Arguably one of the most controversial movies of this year, Joker has received mixed reviews since its wide release on Oct. 4. While Joker won The Golden Lion at the Venice Film Festival, the movie had a mixed reception from both critics and common viewers alike. Some lauded it as a brilliant portrayal of the Joker, while others criticized it for encouraging a mass shooter mentality.
The Joker is one of Batman’s most iconic nemeses, with several different silver screen adaptations of the villain. He was portrayed by Jack Nicholson in Tim Burton’s Batman (1989), Heath Ledger in Christopher Nolan’s The Dark Knight (2008), and Jared Leto in David Ayer's Suicide Squad (2016). However, Phoenix’s portrayal of Joker differs tremendously from anything seen on the silver screen thus far. Whether it is Ledger’s psychotic Joker or Leto’s over-the-top Joker, both actors portray Joker in his villainous phase, while he is wreaking havoc all around Gotham City. However, Joker details the story of the titular character’s descent into madness through some of the most unfortunate circumstances of which one can think.
The movie details the backstory of Arthur Fleck (Joker’s real name), a struggling comedian living with his mother who has a condition that leads to painful, uncontrollable laughter. Like a row of dominoes falling over, one unfortunate event leads to the next in Fleck’s life, and he can do nothing but sit back and watch as his life falls apart. Through this fleshed out backstory, the audience actually learns about the Joker’s motives as compared to the other renditions of the character that seemingly wreaks havoc for no other reason than they are insane and enjoy chaos. Fleck’s vendetta against the rich in Gotham City is a central theme in this movie as many of his unfortunate circumstances were the result of the wealthy’s actions.
Regardless of its moral standing, the movie itself is extremely well done. This is the only movie that does not have Batman for the Joker to go up against. Instead, it is simply Fleck against society, and the movie enforces his descent into madness through visual aids.

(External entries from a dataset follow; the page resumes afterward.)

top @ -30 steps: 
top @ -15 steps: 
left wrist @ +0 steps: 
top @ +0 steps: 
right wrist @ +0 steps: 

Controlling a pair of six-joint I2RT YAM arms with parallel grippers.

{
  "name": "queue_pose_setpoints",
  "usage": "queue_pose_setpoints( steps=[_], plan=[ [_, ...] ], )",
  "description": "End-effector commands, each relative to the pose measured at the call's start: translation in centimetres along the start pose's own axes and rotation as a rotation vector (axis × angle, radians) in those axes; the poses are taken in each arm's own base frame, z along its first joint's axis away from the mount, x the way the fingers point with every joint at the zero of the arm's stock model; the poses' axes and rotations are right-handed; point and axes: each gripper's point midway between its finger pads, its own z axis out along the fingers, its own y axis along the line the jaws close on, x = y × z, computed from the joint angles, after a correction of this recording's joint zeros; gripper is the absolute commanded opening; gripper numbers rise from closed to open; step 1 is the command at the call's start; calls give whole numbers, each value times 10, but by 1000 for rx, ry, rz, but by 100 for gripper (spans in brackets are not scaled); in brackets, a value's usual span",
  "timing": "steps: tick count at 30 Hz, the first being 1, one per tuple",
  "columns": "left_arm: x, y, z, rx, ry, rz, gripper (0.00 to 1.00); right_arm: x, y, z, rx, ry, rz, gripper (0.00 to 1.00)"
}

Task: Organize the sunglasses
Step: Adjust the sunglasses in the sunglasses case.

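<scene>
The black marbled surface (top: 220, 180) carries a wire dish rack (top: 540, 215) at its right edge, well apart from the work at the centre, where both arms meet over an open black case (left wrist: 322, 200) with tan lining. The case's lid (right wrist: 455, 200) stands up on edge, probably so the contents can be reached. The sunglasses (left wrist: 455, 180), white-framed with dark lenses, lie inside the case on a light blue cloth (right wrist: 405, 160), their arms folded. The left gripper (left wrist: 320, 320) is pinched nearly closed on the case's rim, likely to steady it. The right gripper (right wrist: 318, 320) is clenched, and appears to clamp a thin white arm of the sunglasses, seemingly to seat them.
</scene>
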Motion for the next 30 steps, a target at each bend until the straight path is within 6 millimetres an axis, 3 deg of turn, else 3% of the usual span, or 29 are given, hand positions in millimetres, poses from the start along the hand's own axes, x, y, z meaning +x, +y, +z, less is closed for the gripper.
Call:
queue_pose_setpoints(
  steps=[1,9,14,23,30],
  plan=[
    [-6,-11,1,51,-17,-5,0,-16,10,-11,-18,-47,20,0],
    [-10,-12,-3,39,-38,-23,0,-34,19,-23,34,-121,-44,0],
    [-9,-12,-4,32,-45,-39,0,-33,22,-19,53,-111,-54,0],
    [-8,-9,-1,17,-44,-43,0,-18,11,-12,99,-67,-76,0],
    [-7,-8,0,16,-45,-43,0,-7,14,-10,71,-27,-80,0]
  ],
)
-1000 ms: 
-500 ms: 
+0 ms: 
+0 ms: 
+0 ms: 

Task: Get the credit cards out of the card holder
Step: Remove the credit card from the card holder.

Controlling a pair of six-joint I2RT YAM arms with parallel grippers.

The use of color in this movie is very interesting, whether in Fleck’s outfits or in the setting. In the first half of the movie, everything is portrayed in very dark colors that emphasize Fleck’s depression and struggles. Fleck’s clothing is often neutral to dark colors, with the one instance of bright colors being when he is in his clown outfits. Later on, when Fleck has “snapped” and embraced the madness he is feeling, his clothing choice becomes far brighter. In the now-iconic scene of him dancing on the stairs, his suit is bright red, yellow, and green. This sense of change through costume is also seen through his clown makeup. While the overall design of his clown makeup does not change extensively through the course of the movie, there are subtle details that reflect his change in mindset. In the beginning, the makeup around his lips is thicker and more rounded, much like a happy-go-lucky clown that is meant to make children happy instead of terrifying them. However, when he goes on the Murray Franklin show, the smile is now a lot more sinister and resembles the wide red smile that everyone more commonly associates with the Joker.
Another important feature is the use of parental figures in Fleck’s life: radio host Murray Franklin and industrialist Thomas Wayne. Fleck idolizes Franklin and aspires to become a successful comedian and receive recognition. However, when Franklin mocks Fleck’s attempt at stand-up comedy at Pogos, Fleck feels betrayed by his father figure and the person he admired most. Similarly, Penny Fleck, Arthur’s mother, constantly mentioned Thomas Wayne throughout the movie, emphasizing how great of a man he is. Arthur’s discovery of a letter of Penny’s leads him to believe that Thomas Wayne is his actual father, and even goes as far as to confront him and his son Bruce (Batman) with this knowledge. However, Thomas Wayne shatters his dreams when he not only harshly rejected Arthur, but also led Arthur to the discovery that Penny was mentally ill and abused him as a child. The loss of all parental figures greatly contributed to his descent.
Phoenix’s Joker certainly differs greatly from any of its predecessors in terms of the storyline the producers and director chose to take. Joker was a well-produced movie with a lot of symbolism and small details that form a cohesive story, notwithstanding the social commentary or what it teaches the audience in terms of morality.